PROBLEM DESCRIPTION> Please return only the lines from the one with "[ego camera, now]" through the final line of the data, unchanged, with pictures omitted.

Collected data
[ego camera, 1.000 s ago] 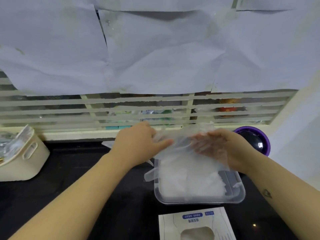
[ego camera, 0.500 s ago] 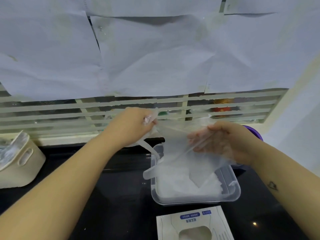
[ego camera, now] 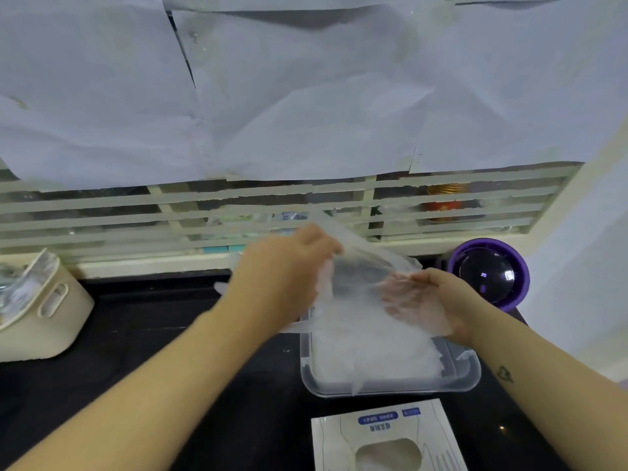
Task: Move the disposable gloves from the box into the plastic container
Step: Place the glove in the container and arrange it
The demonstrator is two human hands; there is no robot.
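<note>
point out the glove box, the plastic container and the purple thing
glove box (ego camera: 334, 443), head view, printed top face
plastic container (ego camera: 407, 389), head view, near rim
purple thing (ego camera: 522, 283), head view, right rim

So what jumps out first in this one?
A clear glove stretched between both hands above the plastic container, centre frame: the left hand pinches its upper edge, the right hand lies flat behind the film. The container holds a white heap of gloves; the glove box lies in front of it.
</note>
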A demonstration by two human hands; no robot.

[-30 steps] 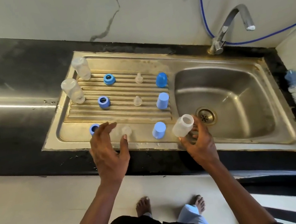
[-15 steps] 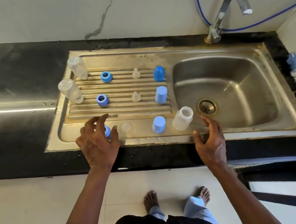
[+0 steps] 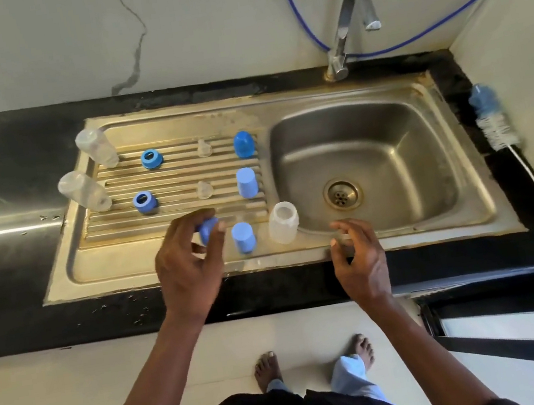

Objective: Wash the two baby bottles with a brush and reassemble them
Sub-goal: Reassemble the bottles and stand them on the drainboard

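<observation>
One bottle [image 3: 283,222] stands mouth-up between left fingers [image 3: 182,222] pinching a blue ring [image 3: 207,232] and slack right fingers [image 3: 352,228].

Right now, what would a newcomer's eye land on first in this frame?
The left hand grips a blue ring above the front of the drainboard, near an upright clear bottle. At far right, a bottle brush lies on the black counter, beside the basin.
</observation>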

PROBLEM SOLUTION>
[ego camera, now] 
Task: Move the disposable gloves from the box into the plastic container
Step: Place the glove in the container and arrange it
The demonstrator is two human hands; there is no robot.
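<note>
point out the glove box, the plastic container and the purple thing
glove box (ego camera: 334, 443), head view, printed top face
plastic container (ego camera: 407, 389), head view, near rim
purple thing (ego camera: 522, 283), head view, right rim

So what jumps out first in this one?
A clear glove stretched between both hands above the plastic container, centre frame: the left hand pinches its upper edge, the right hand lies flat behind the film. The container holds a white heap of gloves; the glove box lies in front of it.
</note>
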A demonstration by two human hands; no robot.

[-30 steps] 
[-15 steps] 
[+0 steps] 

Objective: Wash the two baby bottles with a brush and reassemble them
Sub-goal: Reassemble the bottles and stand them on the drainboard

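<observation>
One bottle [image 3: 283,222] stands mouth-up between left fingers [image 3: 182,222] pinching a blue ring [image 3: 207,232] and slack right fingers [image 3: 352,228].

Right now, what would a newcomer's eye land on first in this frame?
The left hand grips a blue ring above the front of the drainboard, near an upright clear bottle. At far right, a bottle brush lies on the black counter, beside the basin.
</observation>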

That completes the answer to the exercise.